He can't, though. He promised his mother he wouldn't, and Luis keeps his promises.

They fall into a routine.

Luis likes routines. He likes visiting the rooms in the oncology ward in a specific order each night (he always goes to Jeffrey's last, so he can stay there after he's checked the charts). He likes that he and Wesley go to breakfast every few mornings. He likes that sometimes Wesley falls asleep while they watch Cash Cab. He takes to bringing an extra blanket to Jeffrey's room. He usually just drops it unceremoniously over Wesley when he gets up to finish his rounds but sometimes, if the air conditioning's on high or Wesley isn't wearing a jacket, he actually unfolds it and spreads it over the Dutchman.

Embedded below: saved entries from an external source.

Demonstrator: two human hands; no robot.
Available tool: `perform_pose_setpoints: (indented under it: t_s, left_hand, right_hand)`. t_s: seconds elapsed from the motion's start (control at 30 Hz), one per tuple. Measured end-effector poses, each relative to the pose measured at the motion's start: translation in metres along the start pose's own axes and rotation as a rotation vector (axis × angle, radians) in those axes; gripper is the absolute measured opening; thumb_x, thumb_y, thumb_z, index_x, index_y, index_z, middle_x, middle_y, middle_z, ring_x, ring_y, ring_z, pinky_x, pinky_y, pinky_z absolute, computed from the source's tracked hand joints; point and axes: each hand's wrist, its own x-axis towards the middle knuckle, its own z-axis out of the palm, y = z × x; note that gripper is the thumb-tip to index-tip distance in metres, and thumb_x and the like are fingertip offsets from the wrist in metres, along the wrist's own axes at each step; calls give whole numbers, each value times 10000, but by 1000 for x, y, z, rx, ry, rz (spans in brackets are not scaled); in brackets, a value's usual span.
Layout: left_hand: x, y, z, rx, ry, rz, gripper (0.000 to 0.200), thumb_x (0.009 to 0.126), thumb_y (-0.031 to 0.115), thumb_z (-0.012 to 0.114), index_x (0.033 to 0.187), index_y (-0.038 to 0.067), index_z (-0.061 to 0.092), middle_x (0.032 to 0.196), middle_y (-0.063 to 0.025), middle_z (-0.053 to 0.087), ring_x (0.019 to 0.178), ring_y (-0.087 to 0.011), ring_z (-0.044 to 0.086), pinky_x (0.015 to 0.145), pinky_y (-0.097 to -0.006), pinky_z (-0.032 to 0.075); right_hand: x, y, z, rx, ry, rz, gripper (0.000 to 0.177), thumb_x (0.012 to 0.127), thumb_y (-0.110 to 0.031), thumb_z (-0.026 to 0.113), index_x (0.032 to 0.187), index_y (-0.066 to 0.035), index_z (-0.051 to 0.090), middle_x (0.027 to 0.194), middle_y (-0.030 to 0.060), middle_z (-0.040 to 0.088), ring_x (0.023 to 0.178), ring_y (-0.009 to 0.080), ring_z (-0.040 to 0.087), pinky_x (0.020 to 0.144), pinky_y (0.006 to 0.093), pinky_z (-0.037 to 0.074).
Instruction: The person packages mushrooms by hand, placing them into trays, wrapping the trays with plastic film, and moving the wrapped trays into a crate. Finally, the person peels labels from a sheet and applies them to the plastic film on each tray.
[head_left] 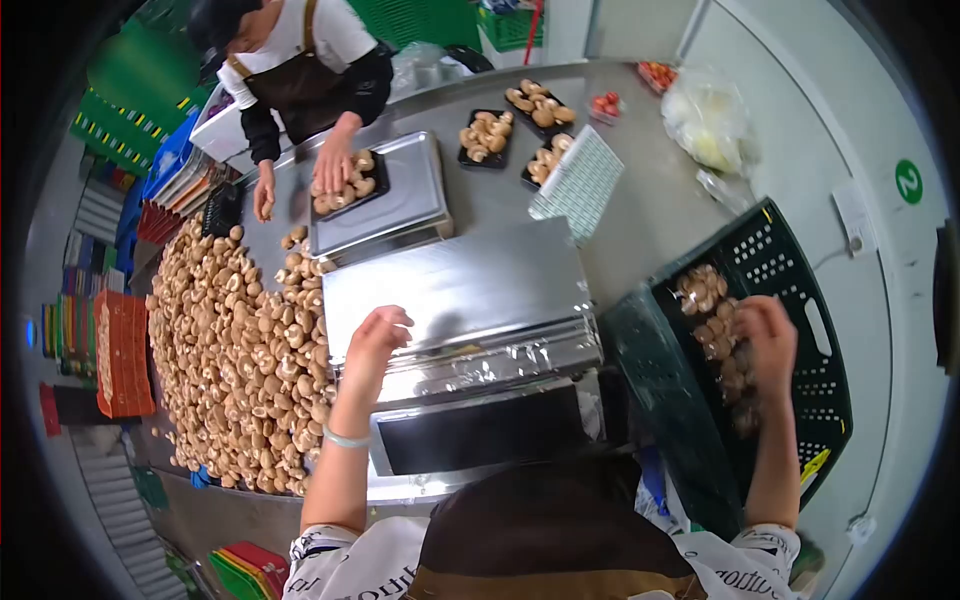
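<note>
Head view, looking down at the packing bench: the person's left hand (378, 335) rests at the left edge of the near scale (460, 285), fingers loosely curled, and whether anything sits inside them cannot be told. The right hand (768, 335) is down in the black crate (800, 260), bent over the crate mushrooms (705, 300). It is blurred, so a grip cannot be confirmed. By the look of things the work is only partly through. Three filled trays (486, 137) stand at the far end of the steel table (650, 230), and a fourth tray (345, 190) sits on the far scale (400, 190) under a co-worker's hand (335, 160). The near scale's plate carries nothing, and a wide loose heap (235, 360) of mushrooms covers the table's left side, touching both scales' corners. The crate has only a cluster along one wall. So a few trays are packed and plenty looks unpacked. Further out on the table, a white grid sheet (580, 180) leans beside the filled trays, small red punnets (606, 104) sit beyond them, and a clear plastic bag (705, 125) is bunched by the wall. Around the bench, green crates (130, 100) and orange crates (125, 350) are stacked on the left, and a green round sign (908, 182) marks the pale wall on the right.
</note>
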Motion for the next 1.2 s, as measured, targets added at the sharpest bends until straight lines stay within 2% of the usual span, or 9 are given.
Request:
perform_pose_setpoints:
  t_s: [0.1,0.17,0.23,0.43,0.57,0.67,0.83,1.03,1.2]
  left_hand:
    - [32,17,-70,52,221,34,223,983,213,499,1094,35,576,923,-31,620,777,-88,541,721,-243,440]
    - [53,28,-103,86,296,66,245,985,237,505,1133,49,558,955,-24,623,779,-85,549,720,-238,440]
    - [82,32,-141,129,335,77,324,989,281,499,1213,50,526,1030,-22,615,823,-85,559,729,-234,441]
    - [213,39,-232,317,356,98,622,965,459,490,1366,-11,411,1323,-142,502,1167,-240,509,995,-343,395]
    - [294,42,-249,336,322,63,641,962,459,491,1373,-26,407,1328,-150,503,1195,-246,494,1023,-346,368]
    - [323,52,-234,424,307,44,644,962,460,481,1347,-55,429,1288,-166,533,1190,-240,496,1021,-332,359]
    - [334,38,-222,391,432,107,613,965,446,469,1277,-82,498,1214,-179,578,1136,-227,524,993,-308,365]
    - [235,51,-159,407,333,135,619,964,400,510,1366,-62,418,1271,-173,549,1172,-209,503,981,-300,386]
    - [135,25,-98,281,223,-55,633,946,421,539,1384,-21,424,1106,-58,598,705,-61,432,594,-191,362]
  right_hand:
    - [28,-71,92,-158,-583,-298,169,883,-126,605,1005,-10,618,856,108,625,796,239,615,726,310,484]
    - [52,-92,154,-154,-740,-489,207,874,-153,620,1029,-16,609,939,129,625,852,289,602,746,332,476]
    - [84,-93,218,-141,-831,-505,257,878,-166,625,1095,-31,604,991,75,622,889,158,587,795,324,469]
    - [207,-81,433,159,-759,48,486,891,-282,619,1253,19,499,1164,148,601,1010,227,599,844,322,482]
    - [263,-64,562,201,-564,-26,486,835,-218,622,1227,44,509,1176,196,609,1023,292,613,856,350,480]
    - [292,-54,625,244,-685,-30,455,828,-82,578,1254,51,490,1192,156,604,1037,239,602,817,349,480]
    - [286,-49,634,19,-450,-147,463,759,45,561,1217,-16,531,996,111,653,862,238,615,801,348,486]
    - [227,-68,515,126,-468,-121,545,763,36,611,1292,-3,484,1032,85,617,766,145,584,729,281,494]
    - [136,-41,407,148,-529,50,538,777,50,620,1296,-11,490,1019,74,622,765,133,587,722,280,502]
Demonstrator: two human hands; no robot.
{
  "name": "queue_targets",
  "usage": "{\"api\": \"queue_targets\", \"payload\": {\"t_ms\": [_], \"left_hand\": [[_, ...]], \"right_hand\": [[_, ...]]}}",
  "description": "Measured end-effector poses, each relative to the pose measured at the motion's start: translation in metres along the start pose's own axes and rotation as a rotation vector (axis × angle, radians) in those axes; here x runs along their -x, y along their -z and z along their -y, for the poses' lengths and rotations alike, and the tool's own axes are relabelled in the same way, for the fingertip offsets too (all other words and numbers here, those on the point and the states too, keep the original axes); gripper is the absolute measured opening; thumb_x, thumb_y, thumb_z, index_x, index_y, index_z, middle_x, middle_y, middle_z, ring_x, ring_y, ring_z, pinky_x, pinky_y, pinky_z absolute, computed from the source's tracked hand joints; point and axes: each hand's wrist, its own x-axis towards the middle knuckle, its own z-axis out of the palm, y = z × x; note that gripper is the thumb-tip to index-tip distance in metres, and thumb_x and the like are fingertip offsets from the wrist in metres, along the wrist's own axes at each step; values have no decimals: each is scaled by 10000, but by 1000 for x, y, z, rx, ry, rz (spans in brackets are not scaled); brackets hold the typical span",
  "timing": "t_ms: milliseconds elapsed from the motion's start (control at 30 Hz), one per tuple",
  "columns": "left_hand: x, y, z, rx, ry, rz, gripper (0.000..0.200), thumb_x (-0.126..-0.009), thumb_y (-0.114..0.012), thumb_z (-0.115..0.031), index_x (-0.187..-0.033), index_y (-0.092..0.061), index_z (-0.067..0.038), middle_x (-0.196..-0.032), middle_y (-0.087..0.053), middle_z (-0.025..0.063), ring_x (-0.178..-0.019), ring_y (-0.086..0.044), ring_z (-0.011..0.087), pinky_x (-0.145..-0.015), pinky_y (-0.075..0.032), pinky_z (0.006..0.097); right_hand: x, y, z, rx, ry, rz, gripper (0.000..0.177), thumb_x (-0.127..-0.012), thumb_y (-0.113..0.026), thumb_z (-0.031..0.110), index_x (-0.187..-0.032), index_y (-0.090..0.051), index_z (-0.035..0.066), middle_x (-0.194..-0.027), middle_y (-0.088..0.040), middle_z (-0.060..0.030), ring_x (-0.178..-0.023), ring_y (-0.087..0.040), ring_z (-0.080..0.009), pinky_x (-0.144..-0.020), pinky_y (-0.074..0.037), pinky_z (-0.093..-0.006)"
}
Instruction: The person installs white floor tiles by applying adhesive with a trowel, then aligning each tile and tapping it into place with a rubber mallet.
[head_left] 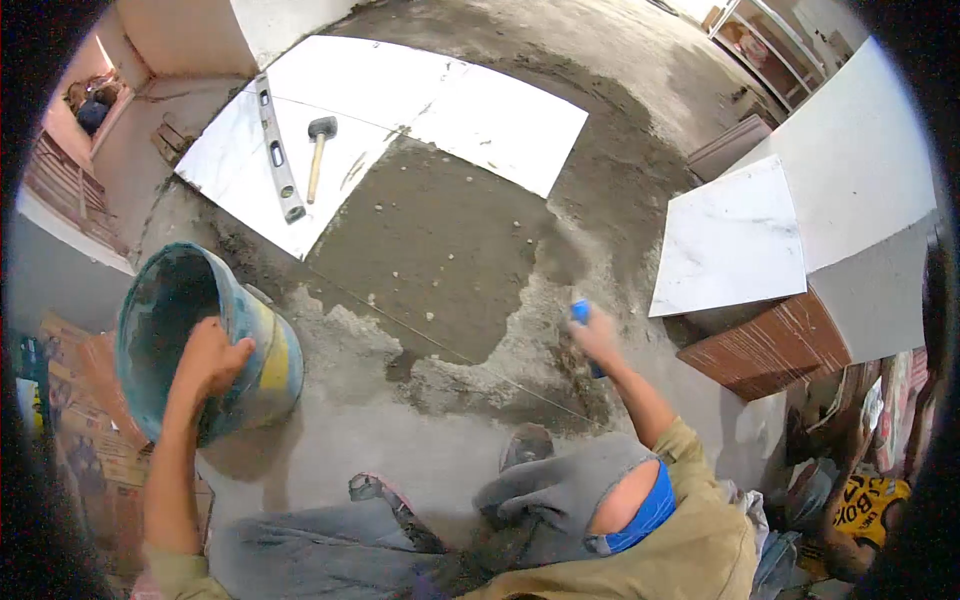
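Note:
My left hand (210,362) grips the rim of a teal bucket (165,300) with a yellow band, tilted on its side over the concrete floor at the left. My right hand (598,338) reaches forward, closed on a blue-handled tool (581,312) whose blade is hidden behind the hand. It is at the right edge of a dark, damp mortar bed (440,235). Lighter, lumpy mortar (500,365) lies along the bed's near edge, between my two hands.
White tiles (420,100) lie laid beyond the mortar, with a spirit level (278,150) and a rubber mallet (320,140) on them. Loose white tiles (730,240) rest on brown boxes (770,348) at the right. My feet (527,443) are at the near edge.

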Motion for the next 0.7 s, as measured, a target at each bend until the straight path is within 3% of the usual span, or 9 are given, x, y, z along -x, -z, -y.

"Do you not get cold?" Wesley asks him.

"Nope," Luis says.

"Are you already cold? Like, always?"

"Nope," Luis says. Wesley reaches over from his chair and puts his palm on Luis's forearm. Luis can feel the blood rushing under Wesley's skin. "I just kind of stay the same all the time, I guess." Wesley's fingers curl around his arm, gripping it.

"Okay," Wesley says. His voice is quiet.

"You're warm," Luis says, just to have something to say.

"'Cause of the blanket," Wesley tells him. "Thanks for that."

"No problem," Luis shrugs. Wesley's still holding on to his forearm. Luis reaches up with his free hand and presses his thumb to the crinkles at the corner of Wesley's eye.

"What are you doing?"

Luis drops his hand. "I don't know," he says. "I've wanted to, so."

"Okay," Wesley says. He lets go of Luis's arm, but when he sits back down and Luis resettles beside him, perched on the bedside table, Wesley puts his hand on top of Luis's folded ones and keeps it there.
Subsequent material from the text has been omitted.